The Regulatory Backstory

Minnesota lawmakers have introduced sports betting proposals in every cycle since PASPA fell, but the central dispute has not changed: the state's tribes want mobile wagering tied to tribal exclusivity, while Canterbury Park and Running Aces want a direct role in the mobile market. SF 4139 was the 2026 tribal-first vehicle. As introduced, it would have authorized sports betting under a tribe-controlled structure, imposed a 22% tax on net sports betting revenue, and required additional study and rulemaking before launch.

What Is Legal Right Now

Minnesota residents can legally visit tribal casinos, wager parimutuel at Canterbury Park and Running Aces, buy lottery tickets, and participate in charitable gaming. The state also continues to sit in a gray zone for daily fantasy contests, with major operators still serving Minnesota residents. The Minnesota Department of Public Safety has separately warned residents that online casino and sports betting sites operating outside the legal framework are not regulated Minnesota options and do not provide normal consumer protections.

What Changed in March 2026

The older shorthand that SF 4139 was merely "back in committee" is no longer the most precise way to describe the bill. The Minnesota Revisor's official status page now shows a more specific sequence: introduction and first reading on March 4, referral to Commerce and Consumer Protection, re-referral on March 23, and then a failed motion that same day to adopt the committee report.
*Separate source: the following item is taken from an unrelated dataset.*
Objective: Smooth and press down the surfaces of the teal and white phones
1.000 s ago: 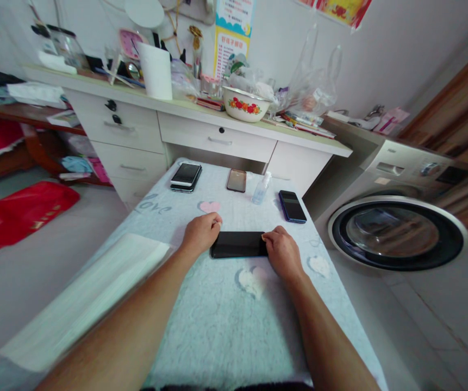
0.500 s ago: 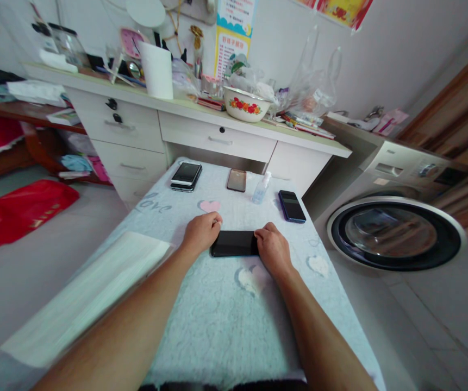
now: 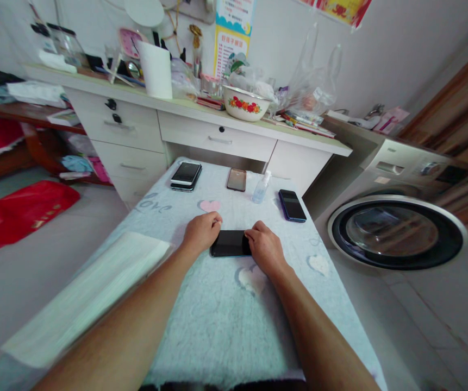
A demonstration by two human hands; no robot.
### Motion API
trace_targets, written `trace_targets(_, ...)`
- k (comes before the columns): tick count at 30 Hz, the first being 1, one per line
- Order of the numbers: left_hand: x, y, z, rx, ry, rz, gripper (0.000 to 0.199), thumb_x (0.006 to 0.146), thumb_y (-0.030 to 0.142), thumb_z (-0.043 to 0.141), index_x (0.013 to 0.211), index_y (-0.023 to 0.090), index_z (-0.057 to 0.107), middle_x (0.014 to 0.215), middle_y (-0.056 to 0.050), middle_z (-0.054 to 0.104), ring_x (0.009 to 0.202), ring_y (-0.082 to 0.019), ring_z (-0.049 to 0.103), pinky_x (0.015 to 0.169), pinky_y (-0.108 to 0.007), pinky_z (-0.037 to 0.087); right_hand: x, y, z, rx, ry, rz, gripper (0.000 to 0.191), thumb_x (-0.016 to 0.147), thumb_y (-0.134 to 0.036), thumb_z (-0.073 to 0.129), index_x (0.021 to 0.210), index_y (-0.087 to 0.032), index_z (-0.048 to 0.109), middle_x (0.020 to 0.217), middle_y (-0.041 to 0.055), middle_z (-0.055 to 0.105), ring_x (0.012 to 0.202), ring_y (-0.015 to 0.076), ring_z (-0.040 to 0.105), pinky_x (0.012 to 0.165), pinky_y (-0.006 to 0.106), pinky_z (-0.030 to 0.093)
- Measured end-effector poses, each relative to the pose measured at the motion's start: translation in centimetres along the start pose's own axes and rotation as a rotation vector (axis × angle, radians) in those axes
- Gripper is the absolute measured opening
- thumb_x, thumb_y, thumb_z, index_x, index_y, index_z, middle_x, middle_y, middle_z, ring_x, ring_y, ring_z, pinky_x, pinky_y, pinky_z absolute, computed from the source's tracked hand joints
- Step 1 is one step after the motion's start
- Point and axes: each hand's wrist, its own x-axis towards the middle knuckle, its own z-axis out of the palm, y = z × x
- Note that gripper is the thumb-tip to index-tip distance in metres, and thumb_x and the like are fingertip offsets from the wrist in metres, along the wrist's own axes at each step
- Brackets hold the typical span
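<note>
A black smartphone [image 3: 229, 244] lies flat and lengthwise across the cloth-covered table, its dark screen facing up. My left hand [image 3: 201, 232] is closed on the phone's left end, thumb side along the upper corner. Bent over the right part of the screen, my right hand [image 3: 267, 247] has its fingers pressed together and covers the phone's right end. Whatever those fingers may pinch is hidden. Beyond the phone are a clear spray bottle [image 3: 261, 188], a brownish phone case [image 3: 236, 180] and a second phone [image 3: 292, 206] at the right edge.
Stacked phones [image 3: 186, 176] sit at the table's far left. A folded whitish sheet [image 3: 91, 296] lies along the left side under my forearm. Behind stands a white desk [image 3: 217, 130] with a paper roll [image 3: 156, 70] and a flowered bowl [image 3: 245, 103]; a washing machine [image 3: 400, 179] is at right.
My right hand has slid a little to the left over the phone, covering more of its screen. My left hand and the phone have stayed in place.
</note>
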Motion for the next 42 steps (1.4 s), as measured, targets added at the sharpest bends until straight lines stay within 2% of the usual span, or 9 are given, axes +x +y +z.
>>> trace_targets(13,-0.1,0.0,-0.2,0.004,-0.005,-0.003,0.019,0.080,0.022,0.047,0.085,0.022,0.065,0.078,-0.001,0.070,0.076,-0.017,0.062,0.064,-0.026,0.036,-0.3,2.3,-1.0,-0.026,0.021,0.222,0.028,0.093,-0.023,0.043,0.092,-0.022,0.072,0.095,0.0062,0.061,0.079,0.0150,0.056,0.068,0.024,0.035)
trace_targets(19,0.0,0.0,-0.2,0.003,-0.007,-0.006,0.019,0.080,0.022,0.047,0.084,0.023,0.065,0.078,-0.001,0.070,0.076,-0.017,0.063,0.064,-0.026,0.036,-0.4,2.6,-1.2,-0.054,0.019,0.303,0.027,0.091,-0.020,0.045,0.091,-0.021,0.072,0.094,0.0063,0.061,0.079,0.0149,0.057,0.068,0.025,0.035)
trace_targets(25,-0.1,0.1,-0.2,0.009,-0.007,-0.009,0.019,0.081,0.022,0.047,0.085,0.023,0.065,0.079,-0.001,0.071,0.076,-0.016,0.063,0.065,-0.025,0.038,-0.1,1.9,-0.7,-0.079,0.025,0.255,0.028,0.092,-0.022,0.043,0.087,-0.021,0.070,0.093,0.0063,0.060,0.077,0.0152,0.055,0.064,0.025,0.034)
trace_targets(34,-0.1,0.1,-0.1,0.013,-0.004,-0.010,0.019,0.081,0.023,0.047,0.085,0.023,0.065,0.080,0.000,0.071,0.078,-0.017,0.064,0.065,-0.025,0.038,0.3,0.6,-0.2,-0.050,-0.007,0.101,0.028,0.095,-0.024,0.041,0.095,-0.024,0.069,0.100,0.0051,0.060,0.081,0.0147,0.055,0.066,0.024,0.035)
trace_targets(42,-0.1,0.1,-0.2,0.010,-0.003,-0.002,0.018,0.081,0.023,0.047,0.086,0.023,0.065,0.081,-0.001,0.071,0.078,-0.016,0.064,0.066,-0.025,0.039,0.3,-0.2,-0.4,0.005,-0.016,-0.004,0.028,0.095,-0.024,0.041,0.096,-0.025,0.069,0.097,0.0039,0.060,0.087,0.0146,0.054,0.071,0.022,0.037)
In practical terms, that means the 2026 push did not just quietly linger; it hit a recorded Senate failure that leaves legalization without a clean runway this session.

Alternatives Available Today

If you live in Minnesota and want lawful gambling options, the realistic menu is still the same: tribal casinos, parimutuel wagering, lottery play, charitable gaming, fantasy contests that operators continue to offer, and federally regulated event contracts where available. Offshore sportsbooks remain outside Minnesota's licensed framework and should not be treated as protected local options.

2026 Outlook

The careful 2026 outlook is narrower than generic "maybe next year" language. Minnesota does not have legal sports betting today, and the Senate's own record shows SF 4139 failed to advance on March 23. That does not permanently end legalization, but it does make the 2026 session look more like another stalled year than a near-term launch year. Any later push would need fresh legislative movement rather than a simple assumption that the same bill is steadily progressing.

Responsible Gaming

The Minnesota Department of Human Services funds a statewide 24-hour help line at 1-800-333-HOPE, supports inpatient and outpatient treatment for qualifying residents, and routes people to GetGamblingHelp.com plus the EncourageMeMN / AnimameMN text program at 53342. Because Minnesota still has no legal sportsbook market, support is organized through the state's public-health system rather than a sportsbook self-exclusion program.

The Bottom Line

Minnesota's 2026 sports betting story is not "the bill is alive in committee." It is that the year's main bill was introduced, debated, and then failed to advance in a recorded 22-44 Senate vote. Until lawmakers resolve the tribal-versus-track split and move a bill further than that, Minnesota residents remain limited to the state's existing legal gambling options rather than a licensed sportsbook market.